Милиционер взглянул на меня. Постучал пальцем по мокрой бумаге.
— Это надо бы переписать, — сказал он.
Я кивнул.
— Ладно.
— И… не нужно уточнять, кто и когда явился на место происшествия, — сказал капитан. — Такие подробности никому не интересны. Просто напишите, что вернулась ваша подруга, и приехали милиционеры. Кто и в каком порядке — это лишние подробности. Понимаете меня?
— Да.
— А вот о… якобы убитых Белезовым женщинам напишите подробнее, Александр Иванович. Все эти его рассказы, конечно, похожи на плохой киношный сценарий, но… Передам ваш рассказ коллегам в Горький — авось им пригодится.
— Я мало что запомнил…
— Вот что запомнили — то и пишите, — сказал милиционер. — В этом случае ненужных деталей быть не может. Придумывал свои рассказы Белезов или говорил правду — будем разбираться. Точнее, там, в Горьком, разберутся. А наше дело предоставить им информацию. Как можно больше информации. Так что пишите, Александр Иванович. Всё, что вспомните. Не нужно экономить бумагу.
Советским правоохранительным органам я пересказал все подробности о Горьковском душителе, какие вспомнил (в моём пересказе они выглядели сумбурными, отрывочными — в том же виде хранились в моей памяти). Фиксировал свои воспоминания на бумаге и не переставал радоваться тому факту, что Белезов очнулся до возвращения Королевы и до появления милиции. Угрожать мне Гастролёр действительно пытался — не убийством, а милицией. Но подробностями из своей биографии делиться не спешил. А мне это не было нужно: со мною ими поделились создатели тех роликов о маньяке, что я смотрел в интернете, и написавшие о нём статьи журналисты (вырезки из газет хранила в своей папке Людмила Сергеевна Гомонова).

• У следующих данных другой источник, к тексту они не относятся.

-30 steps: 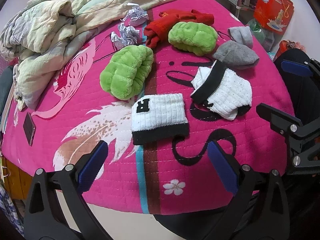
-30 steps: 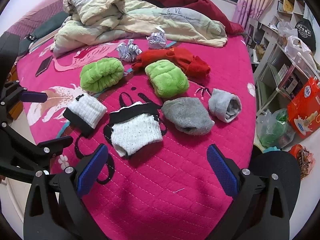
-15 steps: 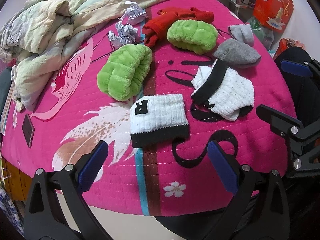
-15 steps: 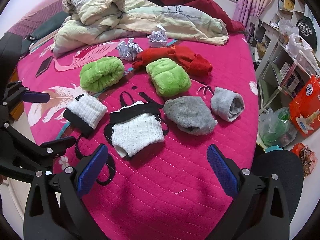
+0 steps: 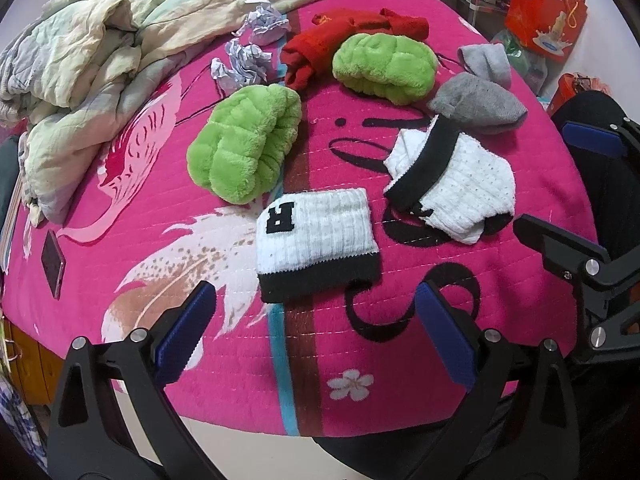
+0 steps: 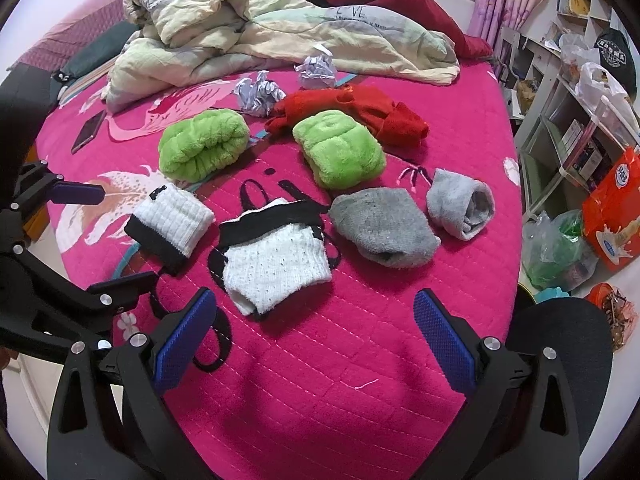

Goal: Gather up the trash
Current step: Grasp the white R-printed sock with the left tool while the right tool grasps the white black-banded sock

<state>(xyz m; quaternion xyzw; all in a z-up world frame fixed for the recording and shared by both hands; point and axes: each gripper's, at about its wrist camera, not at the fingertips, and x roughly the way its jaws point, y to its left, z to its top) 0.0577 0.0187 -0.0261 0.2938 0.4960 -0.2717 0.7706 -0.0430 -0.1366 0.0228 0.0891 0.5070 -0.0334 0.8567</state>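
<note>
Over the near edge of the pink bed (image 5: 400, 360) hover both left tongs (image 5: 316, 328) and right tongs (image 6: 316, 332), spread wide, empty. Just ahead of the left tongs lies a white sock with black cuff (image 5: 316, 236); further on, green fluffy socks (image 5: 244, 144). Farthest off, two crumpled paper balls (image 5: 244, 66) (image 6: 316, 68) sit beside the red sock (image 6: 360, 110), at the rumpled quilt (image 6: 248, 32) edge.

Folded socks (image 6: 276, 264) and green bundles (image 6: 204, 144) block the way to crumpled paper balls (image 6: 258, 94)
</note>
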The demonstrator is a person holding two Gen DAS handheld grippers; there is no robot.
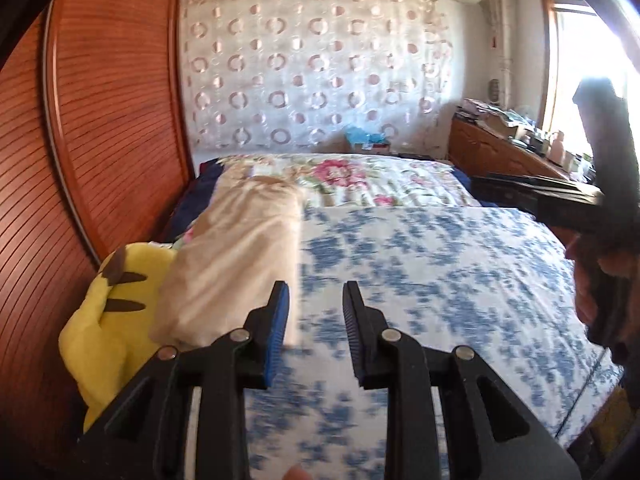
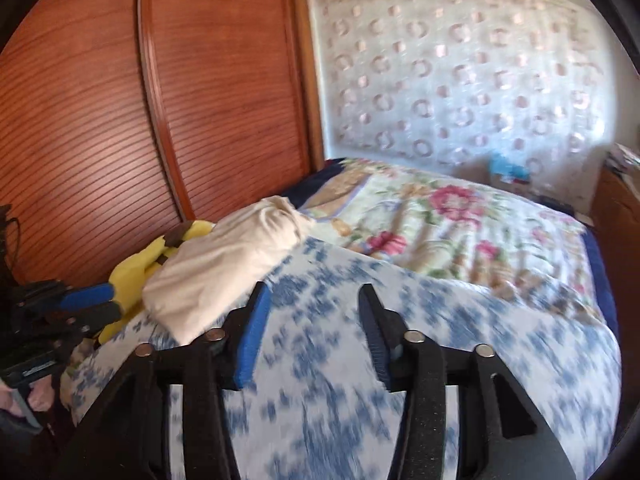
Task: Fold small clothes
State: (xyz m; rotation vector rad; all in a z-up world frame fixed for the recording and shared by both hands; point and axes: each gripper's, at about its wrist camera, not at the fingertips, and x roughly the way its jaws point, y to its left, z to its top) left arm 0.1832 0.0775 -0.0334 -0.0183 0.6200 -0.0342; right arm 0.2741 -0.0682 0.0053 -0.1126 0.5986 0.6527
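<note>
Black left gripper [image 1: 314, 292] and right gripper [image 2: 312, 296] hover above the bedspread [image 1: 440, 272], jaws apart, empty; cream garment [image 1: 240, 256] lies folded.

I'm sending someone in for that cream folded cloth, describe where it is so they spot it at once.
Find the blue-patterned bedspread beside the wooden wardrobe. On its wardrobe-side edge lies the cream folded cloth, touching a yellow plush toy. It's the only plain, pale bundle there.
</note>
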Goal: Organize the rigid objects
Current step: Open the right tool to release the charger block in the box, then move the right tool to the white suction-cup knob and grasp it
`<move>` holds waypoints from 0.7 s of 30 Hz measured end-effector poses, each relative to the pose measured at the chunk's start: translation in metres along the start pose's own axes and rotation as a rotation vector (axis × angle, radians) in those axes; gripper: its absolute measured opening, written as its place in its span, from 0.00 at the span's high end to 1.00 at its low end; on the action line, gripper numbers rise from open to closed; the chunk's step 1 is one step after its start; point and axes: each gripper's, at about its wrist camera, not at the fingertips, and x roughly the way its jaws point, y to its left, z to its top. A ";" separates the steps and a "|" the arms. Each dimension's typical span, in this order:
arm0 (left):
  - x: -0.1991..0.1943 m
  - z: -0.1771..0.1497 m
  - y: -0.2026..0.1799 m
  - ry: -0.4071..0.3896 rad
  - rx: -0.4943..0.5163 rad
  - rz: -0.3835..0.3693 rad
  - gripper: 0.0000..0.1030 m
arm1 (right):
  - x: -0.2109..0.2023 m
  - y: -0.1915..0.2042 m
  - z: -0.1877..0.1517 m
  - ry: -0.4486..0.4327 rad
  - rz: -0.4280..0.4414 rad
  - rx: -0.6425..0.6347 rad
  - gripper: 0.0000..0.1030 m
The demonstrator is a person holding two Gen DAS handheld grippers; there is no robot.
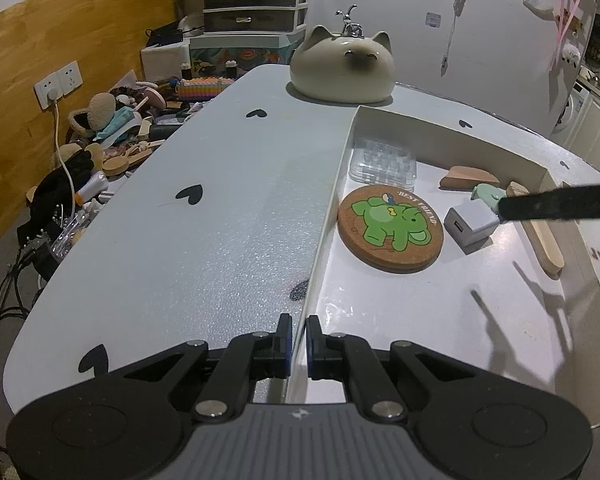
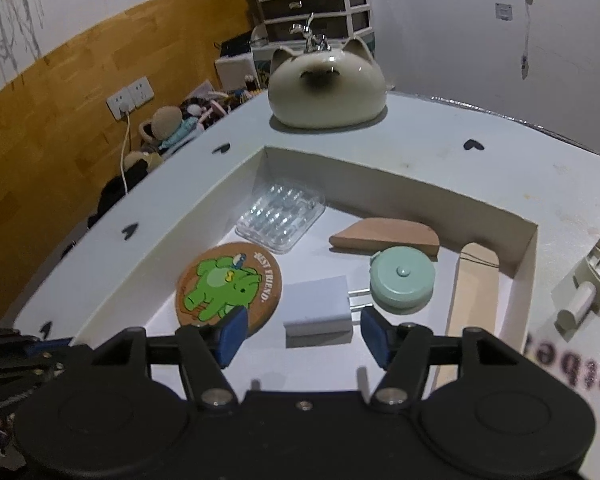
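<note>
Right wrist view: right gripper (image 2: 300,330) stood open and empty at lower centre over the white cube USB charger (image 2: 319,307) in the shallow white cardboard tray (image 2: 526,248); left gripper (image 1: 299,344) pinched the tray wall; risk: pads snagging charger prongs.

White box (image 2: 380,178) = landmark. Inside, w/ left wall: cork-brown round coaster (image 2: 229,284), bright green elephant print, small blue bird on top, white "BEST FRIEND" lettering. Right of coaster: white USB charger (image 2: 320,310). Beyond charger: mint-green round tape measure (image 2: 402,278). Far corner: clear plastic tray (image 2: 280,218). By far wall: tan-brown wooden wedge (image 2: 384,234). Along right wall: pale wood stick (image 2: 470,292). Outside box: pale grey-blue tabletop (image 1: 204,216), black heart pattern. Behind box: cream cat-shaped pot (image 2: 327,90), dark brown muzzle. Gripper pads (image 2: 232,334) blue, frames black.
</note>
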 end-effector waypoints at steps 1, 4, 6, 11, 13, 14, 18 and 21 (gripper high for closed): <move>0.000 0.000 0.000 0.000 -0.001 0.001 0.93 | -0.005 -0.002 0.001 -0.012 0.002 0.007 0.37; 0.000 0.000 0.000 -0.002 0.000 0.004 0.93 | -0.023 -0.013 0.004 -0.058 -0.012 0.032 0.36; 0.000 0.000 -0.001 -0.002 0.000 0.006 0.93 | -0.034 -0.025 0.005 -0.087 -0.032 0.054 0.35; 0.000 0.000 0.000 -0.002 -0.007 0.003 0.93 | -0.068 -0.064 0.005 -0.166 -0.126 0.109 0.29; 0.000 0.000 0.000 -0.003 -0.012 0.003 0.93 | -0.077 -0.080 0.004 -0.187 -0.182 0.118 0.27; 0.000 0.000 0.000 -0.003 -0.012 0.004 0.93 | -0.083 -0.090 0.003 -0.198 -0.215 0.124 0.26; 0.000 -0.001 0.000 -0.003 -0.019 0.005 0.93 | -0.098 -0.133 -0.006 -0.226 -0.358 0.161 0.23; 0.000 0.000 0.000 -0.001 -0.019 0.009 0.93 | -0.105 -0.168 -0.014 -0.229 -0.473 0.187 0.23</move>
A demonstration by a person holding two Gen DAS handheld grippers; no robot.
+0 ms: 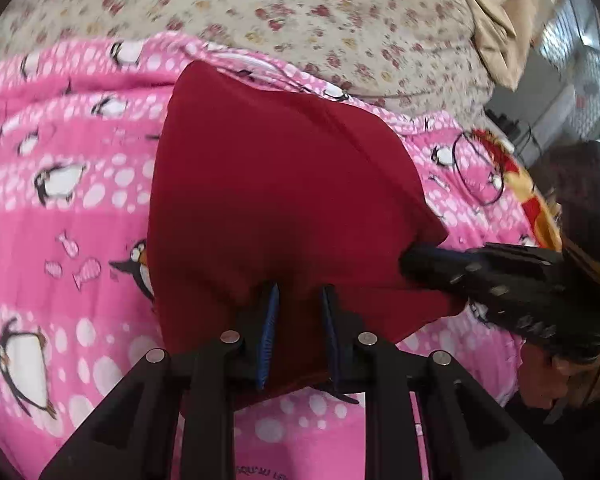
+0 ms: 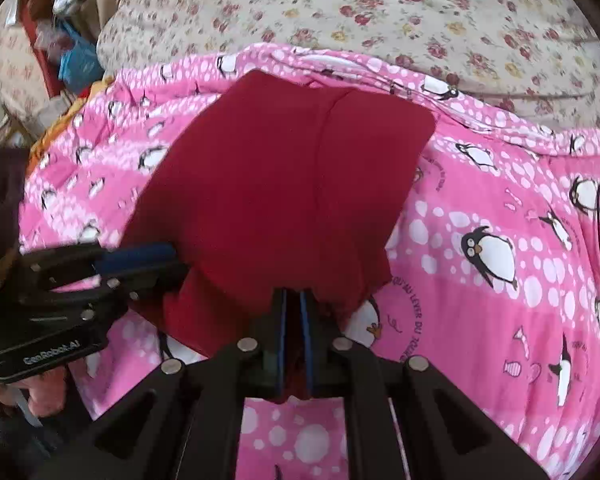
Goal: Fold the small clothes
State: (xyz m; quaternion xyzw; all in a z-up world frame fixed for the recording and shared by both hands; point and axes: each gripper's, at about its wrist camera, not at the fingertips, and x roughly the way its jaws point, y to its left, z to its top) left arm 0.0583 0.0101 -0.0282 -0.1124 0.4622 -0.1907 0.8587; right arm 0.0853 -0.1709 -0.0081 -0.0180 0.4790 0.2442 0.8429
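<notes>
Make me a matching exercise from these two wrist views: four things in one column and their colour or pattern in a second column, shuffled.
Things:
1. garment held by both grippers
2. blanket under the garment
3. bedsheet beyond the blanket
4. gripper pads

Colour or pattern:
A. cream with small red flowers
B. blue
C. plain dark red
D. pink with penguins

Pairs: 1-C, 2-D, 3-A, 4-B
</notes>
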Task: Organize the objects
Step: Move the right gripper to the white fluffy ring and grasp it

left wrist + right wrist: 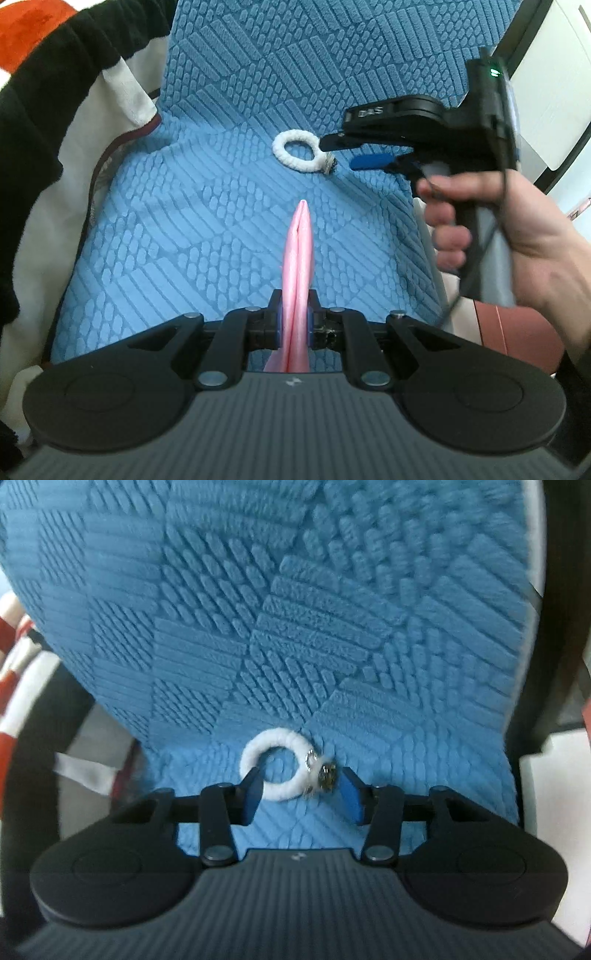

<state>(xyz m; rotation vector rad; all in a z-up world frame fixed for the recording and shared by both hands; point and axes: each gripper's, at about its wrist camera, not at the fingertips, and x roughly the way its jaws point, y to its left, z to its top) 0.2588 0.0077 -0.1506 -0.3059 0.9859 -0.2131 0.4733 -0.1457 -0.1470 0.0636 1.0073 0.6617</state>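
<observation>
A white fuzzy hair tie [295, 153] with a small metal charm lies on the blue textured cushion [229, 221]. My left gripper [295, 325] is shut on a pink satin fabric piece [298, 266] that sticks forward between its pads. My right gripper [340, 151] shows in the left wrist view, held by a hand, with its fingertips at the hair tie's right side. In the right wrist view the right gripper [301, 792] is open, and the hair tie [280, 770] lies between its blue pads [349, 797], close to both.
A black, white and orange blanket [55, 129] lies along the cushion's left edge. A brown seat edge [517, 332] and a white surface [546, 92] are to the right. The blue cushion back [295, 609] rises behind the hair tie.
</observation>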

Главный упор в своих рассказах я делал на содержимое того самого дубового шкафа в гараже Горьковского душителя. Шкаф действительно существовал (так утверждали в газетах — тогда, в девяностых). Свою коллекцию, по словам журналистов, Белезов стал складывать в него едва ли не после первого же убийства. По количеству вещей в той коллекции потом и прикинули число жертв маньяка — оно превышало то, в котором Горьковский душитель сознался. Содержимое шкафа было единственным известным мне доказательством причастности Эдуарда Белезова к убийствам женщин. Дальнейшая судьба маньяка зависела от того, передадут ли мои рассказы горьковским милиционерам, и захотят ли те проверить правдивость моих слов.